(WHAT YOU SHOULD DO)
Would you transcribe the whole listing exactly and drop its images?

[[ MATERIAL PROVIDED open ]]

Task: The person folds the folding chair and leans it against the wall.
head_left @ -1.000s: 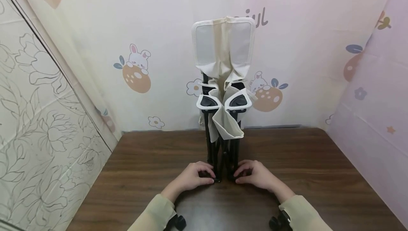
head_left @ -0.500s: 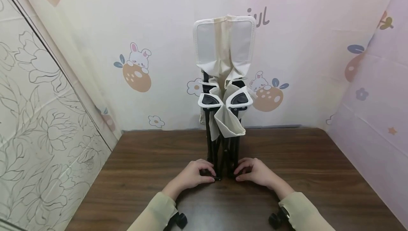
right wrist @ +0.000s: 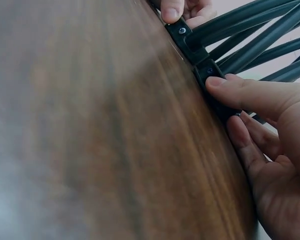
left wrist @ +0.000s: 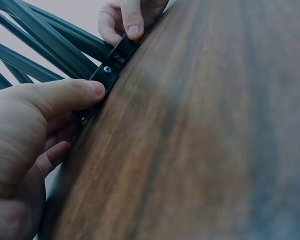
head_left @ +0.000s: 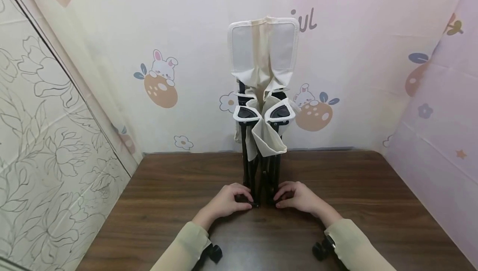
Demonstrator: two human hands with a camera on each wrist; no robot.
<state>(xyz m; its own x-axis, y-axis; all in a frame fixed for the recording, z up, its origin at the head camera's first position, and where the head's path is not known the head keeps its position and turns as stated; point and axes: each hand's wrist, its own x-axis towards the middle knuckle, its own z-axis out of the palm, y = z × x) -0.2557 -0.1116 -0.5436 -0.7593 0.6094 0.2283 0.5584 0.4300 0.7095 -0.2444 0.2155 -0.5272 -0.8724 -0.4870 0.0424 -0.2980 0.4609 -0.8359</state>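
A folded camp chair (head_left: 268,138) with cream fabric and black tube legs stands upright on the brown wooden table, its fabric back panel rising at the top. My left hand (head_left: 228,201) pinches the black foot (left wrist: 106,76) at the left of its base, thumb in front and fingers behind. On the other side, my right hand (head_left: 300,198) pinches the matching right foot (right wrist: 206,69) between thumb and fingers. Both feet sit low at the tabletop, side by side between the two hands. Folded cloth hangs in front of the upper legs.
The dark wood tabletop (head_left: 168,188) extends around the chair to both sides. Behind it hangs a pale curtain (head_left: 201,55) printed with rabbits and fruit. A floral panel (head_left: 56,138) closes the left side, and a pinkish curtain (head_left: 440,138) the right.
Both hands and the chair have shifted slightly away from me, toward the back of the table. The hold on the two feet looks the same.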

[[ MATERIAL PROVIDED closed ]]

(WORKED SOLUTION)
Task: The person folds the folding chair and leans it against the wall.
head_left @ -1.000s: 
head_left @ -0.500s: 
right wrist @ +0.000s: 
left wrist @ +0.000s: 
head_left @ +0.000s: 
Demonstrator: two human hands with a camera on each wrist; no robot.
<state>(xyz m; its own x-axis, y-axis; all in a frame fixed for the recording, z up, its origin at the head camera's first position, and where the head's path is not known the head keeps its position and turns as stated; point and axes: each hand's wrist, its own x-axis towards the middle knuckle, its own z-axis out of the palm, y = z × x) -0.2557 -0.1116 -0.5436 -0.7593 0.6094 0.2283 0.5584 0.4300 0.7095 -0.2444 0.2155 -0.5272 -0.8724 -0.4870 0.0424 -0.2980 0.4609 -0.8359</state>
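A folded camp chair (head_left: 268,138) with cream fabric and black tube legs stands upright on the brown wooden table, its fabric back panel rising at the top. My left hand (head_left: 228,201) pinches the black foot (left wrist: 106,76) at the left of its base, thumb in front and fingers behind. On the other side, my right hand (head_left: 300,198) pinches the matching right foot (right wrist: 206,69) between thumb and fingers. Both feet sit low at the tabletop, side by side between the two hands. Folded cloth hangs in front of the upper legs.
The dark wood tabletop (head_left: 168,188) extends around the chair to both sides. Behind it hangs a pale curtain (head_left: 201,55) printed with rabbits and fruit. A floral panel (head_left: 56,138) closes the left side, and a pinkish curtain (head_left: 440,138) the right.
Both hands and the chair have shifted slightly away from me, toward the back of the table. The hold on the two feet looks the same.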

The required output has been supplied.